How can you uniformly evaluate humans? Is there even a way? Well, turns out, there is, we do it all the time with children, by scoring their school tests, having even standardized exams on a national level like the SATs, or law school and medical school exams.
This is pretty much the same as we have been doing with AI now, we give them standardized benchmarks, and as they approach human-level and benchmarks quickly get obsolete, we come up with more and more benchmarks to somehow measure how good they are, even the actual SATs we give humans.
But both you and I know that’s not enough, if it were, why would companies still do interviews with candidates before hiring them as employee? If they passed all standardized tests, why do we still need to talk to them, what are companies doing there? Well, they are vibe-checking of course!
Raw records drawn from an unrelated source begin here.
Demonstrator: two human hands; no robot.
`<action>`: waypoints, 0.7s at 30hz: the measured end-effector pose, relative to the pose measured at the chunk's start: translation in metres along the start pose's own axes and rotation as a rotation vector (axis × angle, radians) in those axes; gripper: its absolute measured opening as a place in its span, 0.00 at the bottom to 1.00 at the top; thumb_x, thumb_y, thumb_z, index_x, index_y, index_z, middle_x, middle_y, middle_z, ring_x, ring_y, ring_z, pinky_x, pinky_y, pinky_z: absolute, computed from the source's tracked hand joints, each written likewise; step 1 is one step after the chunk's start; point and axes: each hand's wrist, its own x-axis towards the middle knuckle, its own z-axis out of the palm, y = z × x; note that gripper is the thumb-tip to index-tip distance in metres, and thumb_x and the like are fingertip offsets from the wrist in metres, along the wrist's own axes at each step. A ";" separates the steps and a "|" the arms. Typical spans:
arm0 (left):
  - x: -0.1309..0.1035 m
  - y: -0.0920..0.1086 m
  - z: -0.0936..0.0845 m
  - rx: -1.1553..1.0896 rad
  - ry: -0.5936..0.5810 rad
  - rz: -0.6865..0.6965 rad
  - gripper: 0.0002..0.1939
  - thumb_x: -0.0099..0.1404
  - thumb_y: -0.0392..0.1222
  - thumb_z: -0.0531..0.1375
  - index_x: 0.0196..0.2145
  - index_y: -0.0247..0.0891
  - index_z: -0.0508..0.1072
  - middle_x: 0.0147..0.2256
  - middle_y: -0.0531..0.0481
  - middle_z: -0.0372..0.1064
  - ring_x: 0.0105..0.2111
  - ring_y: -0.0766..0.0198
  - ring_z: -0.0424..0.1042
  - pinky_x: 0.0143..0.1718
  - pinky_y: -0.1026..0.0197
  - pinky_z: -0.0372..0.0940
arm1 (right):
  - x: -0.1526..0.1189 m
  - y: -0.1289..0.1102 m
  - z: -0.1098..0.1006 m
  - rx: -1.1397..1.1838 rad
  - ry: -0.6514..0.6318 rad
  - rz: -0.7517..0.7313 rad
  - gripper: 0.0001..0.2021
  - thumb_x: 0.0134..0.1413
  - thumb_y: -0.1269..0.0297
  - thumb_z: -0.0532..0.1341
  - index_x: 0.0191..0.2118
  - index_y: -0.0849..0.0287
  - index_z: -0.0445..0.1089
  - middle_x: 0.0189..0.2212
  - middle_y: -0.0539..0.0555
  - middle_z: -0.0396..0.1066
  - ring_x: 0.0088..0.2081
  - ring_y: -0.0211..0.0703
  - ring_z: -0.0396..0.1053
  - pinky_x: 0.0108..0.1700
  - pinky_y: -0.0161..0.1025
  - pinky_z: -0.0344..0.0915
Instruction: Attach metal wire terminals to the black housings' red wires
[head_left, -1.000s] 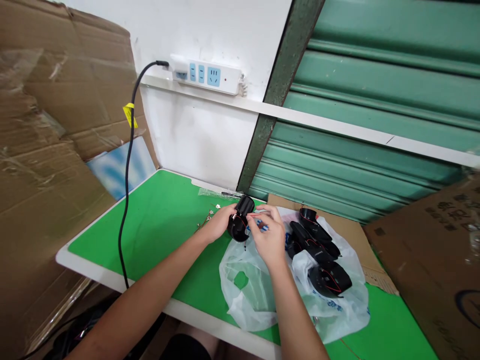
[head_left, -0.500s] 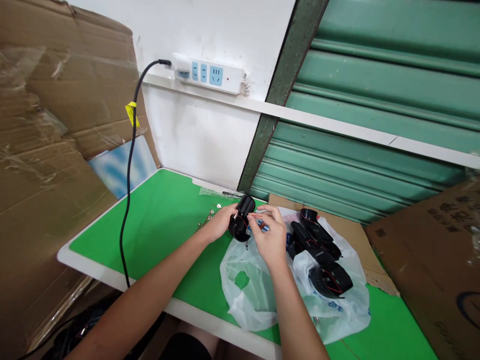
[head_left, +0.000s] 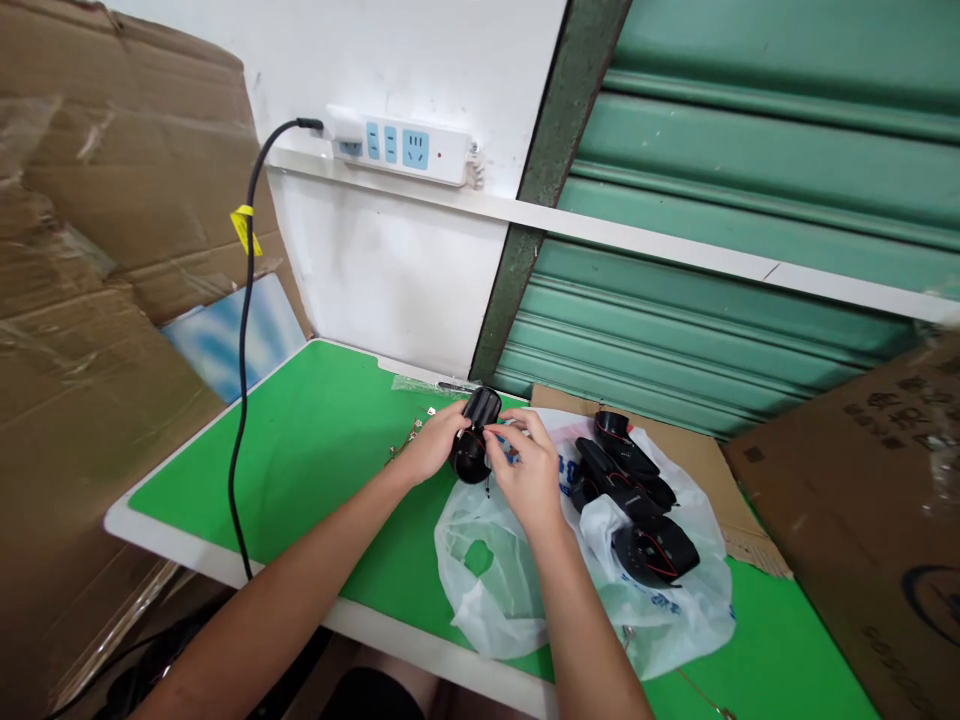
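Note:
My left hand [head_left: 435, 441] is closed around the left side of a glossy black curved plastic housing [head_left: 474, 458], holding it up over the green table top. A thin red wire runs along the housing, and a dark wire end hangs below it. My right hand [head_left: 527, 462] pinches the red wire [head_left: 489, 428] against the housing's right side, thumb and forefinger together and the other fingers bent. Its exact grip point is small and partly covered by the fingertips. Right of my hands, several similar black housings [head_left: 655, 550] with red wires lie on a white plastic bag [head_left: 491, 575].
Small metal parts with wires [head_left: 409, 437] lie left of my left hand. A black cable [head_left: 241, 400] drops from the power strip [head_left: 409, 148] across the table's left side. Cardboard boxes [head_left: 847, 500] flank the table, and a green shutter [head_left: 720, 200] stands behind.
My right fingertips have moved closer in against the housing, and less of the red wire shows between them. The housing is turned slightly. The whole view has shifted a little.

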 end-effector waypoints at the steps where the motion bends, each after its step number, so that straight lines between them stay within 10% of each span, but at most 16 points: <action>1: -0.001 0.002 0.001 -0.023 0.006 -0.008 0.21 0.56 0.42 0.53 0.46 0.34 0.73 0.46 0.47 0.73 0.47 0.57 0.68 0.51 0.58 0.64 | 0.000 -0.001 0.000 0.011 0.000 0.000 0.09 0.62 0.65 0.60 0.38 0.55 0.78 0.45 0.58 0.71 0.42 0.44 0.72 0.42 0.42 0.73; 11: -0.009 0.011 -0.001 -0.018 -0.110 -0.003 0.30 0.60 0.42 0.58 0.60 0.37 0.63 0.56 0.44 0.70 0.57 0.53 0.68 0.59 0.54 0.63 | 0.005 -0.006 -0.008 0.253 0.027 0.195 0.26 0.51 0.70 0.60 0.58 0.54 0.68 0.52 0.59 0.68 0.50 0.46 0.69 0.39 0.38 0.73; 21: -0.009 0.006 -0.007 0.138 -0.227 0.096 0.30 0.63 0.40 0.57 0.63 0.38 0.60 0.58 0.44 0.68 0.60 0.55 0.66 0.64 0.54 0.61 | 0.004 -0.009 -0.010 0.555 -0.228 0.347 0.32 0.51 0.70 0.60 0.63 0.53 0.58 0.55 0.60 0.70 0.46 0.42 0.75 0.41 0.37 0.75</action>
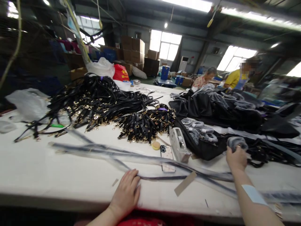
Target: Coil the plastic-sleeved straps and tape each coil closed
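My right hand (237, 160) reaches out to the right, its fingers closed round a coiled dark strap (237, 142) in cloudy clear wrap. My left hand (127, 190) lies on the white table near its front edge, fingers stretched out and fairly flat. Its fingertips are beside the end of a long plastic-wrapped black strap (162, 178); I cannot tell if they press on it. More long wrapped straps (141, 156) stretch across the table, passing by a phone (167, 153). Several wrapped coils (199, 129) lie on black bag material (211, 149) left of my right hand.
Black straps with gold buckles (94, 97) are heaped at the back left, with a smaller buckled bundle (145, 124) in front. A white tape dispenser (179, 144), yellow roll (155, 145) and brown card strip (185, 183) lie mid-table. Two people (235, 78) are beyond the black bags (225, 110).
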A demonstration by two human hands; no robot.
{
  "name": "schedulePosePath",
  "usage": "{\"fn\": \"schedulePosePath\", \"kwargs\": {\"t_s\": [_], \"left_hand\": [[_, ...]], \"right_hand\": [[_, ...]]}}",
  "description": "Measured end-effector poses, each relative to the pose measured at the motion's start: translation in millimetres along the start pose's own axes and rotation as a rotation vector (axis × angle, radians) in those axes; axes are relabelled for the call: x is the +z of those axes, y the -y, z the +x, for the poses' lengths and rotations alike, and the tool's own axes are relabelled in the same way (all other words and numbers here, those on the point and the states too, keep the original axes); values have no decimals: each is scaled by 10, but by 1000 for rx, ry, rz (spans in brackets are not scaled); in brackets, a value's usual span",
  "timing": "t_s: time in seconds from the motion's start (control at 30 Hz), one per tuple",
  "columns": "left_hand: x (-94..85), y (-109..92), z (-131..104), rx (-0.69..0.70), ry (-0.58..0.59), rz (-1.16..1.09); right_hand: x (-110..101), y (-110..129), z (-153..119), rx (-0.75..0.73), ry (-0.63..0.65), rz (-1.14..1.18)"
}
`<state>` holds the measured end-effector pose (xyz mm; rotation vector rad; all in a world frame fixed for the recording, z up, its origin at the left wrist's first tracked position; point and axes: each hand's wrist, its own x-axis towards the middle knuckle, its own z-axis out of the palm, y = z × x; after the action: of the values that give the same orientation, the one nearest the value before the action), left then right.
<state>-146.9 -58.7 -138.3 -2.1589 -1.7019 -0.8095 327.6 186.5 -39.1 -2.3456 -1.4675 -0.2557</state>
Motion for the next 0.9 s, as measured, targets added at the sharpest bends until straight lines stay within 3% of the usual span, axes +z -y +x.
{"fn": "schedulePosePath", "kwargs": {"t_s": [0.17,0.2,0.27,0.3,0.37,0.4,0.43,0.53,0.63,0.7,0.77,0.9], "left_hand": [[-70,-70,16,-155,179,-166],[-75,-63,17,-176,201,-193],[-85,-39,38,-215,233,-222],[-89,-22,63,-235,257,-212],[-100,26,143,-276,325,-152],[-107,58,194,-292,362,-113],[-116,93,249,-305,395,-78],[-177,199,393,-300,459,-33],[-290,244,451,-264,506,-49],[-375,238,447,-246,518,-73],[-442,233,437,-242,514,-91],[-457,308,465,-287,464,-69]], "right_hand": [[-389,523,-147,-340,66,102],[-500,646,-257,-383,26,132],[-721,880,-579,-476,-179,261],[-808,981,-784,-541,-179,339],[-862,1129,-1240,-763,32,462],[-812,1171,-1467,-942,203,496],[-707,1192,-1678,-1116,278,546],[-155,1171,-2130,-1386,324,497],[415,1121,-2275,-1386,304,445],[616,1107,-2260,-1319,330,409],[651,1113,-2216,-1259,384,378],[454,1162,-2179,-1209,489,325]]}}
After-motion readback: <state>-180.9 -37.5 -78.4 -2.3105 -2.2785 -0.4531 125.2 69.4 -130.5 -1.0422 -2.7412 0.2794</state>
As the work becomes too general and too nuanced, so it becomes the evaluation of what good or bad means, and the effort to capture all of it increases exponentially. As you remove the biggest uncertainties, what’s left brings steep diminish returns. That’s why companies don’t keep evaluating forever, they deploy employees, put them on probation, put some guardrails around, and out they go.
This is not to say that standardized exams are not useful, of course they are, and that’s why all LLMs try to compete for the leaderboard to prove their value, and why companies prefer to hire employees from high-regarded institutions rather than little known ones. Before you have any insights on how well it is going to work out for your specific scenario, having higher priors is a safer bet, and then you vibe-check on top of that.
That’s the same as a lot of companies have been doing deploying their LLMs right now, but not without guilt, everybody is ashamed to admit that they are really just vibe-checking, it makes us uncomfortable, there is lack of confidence, lack of control, it’s an unpredictable employee with too high risk for brand reputation.
So I wanted to build up to bring you to this thought: in many ways LLMs are like an employee of yours, you give it the job description, you interview it with some test scenarios and then you deploy it, without knowing what it is going to say or do. It’s okay, it’s not a problem, as long as you also add some guardrails around it to keep it in check for the most important rules of your business, and monitor it on how it is doing it’s work, as a manager does, evaluating its performance and giving feedbacks to improve (iterating), not only based on cold-hard metrics though, but also on further vibe-checking for constant growth (with regression-prevention tests being possible with LLMs).
On one hand, being machines, of course AI can scale and be way more impactful than a single individual, for good or for worse, so then we justifiably hold them accountable to higher standards than we would a lot of people. On the other hand, being machines, there is a maybe a lot we can automate and do moving forward to increase the standards in a scalable way as we expect. Meanwhile, iterative vibe-checking is still a very valid way for our brains to align on weather general-purpose machines are good or not for our specific scenario.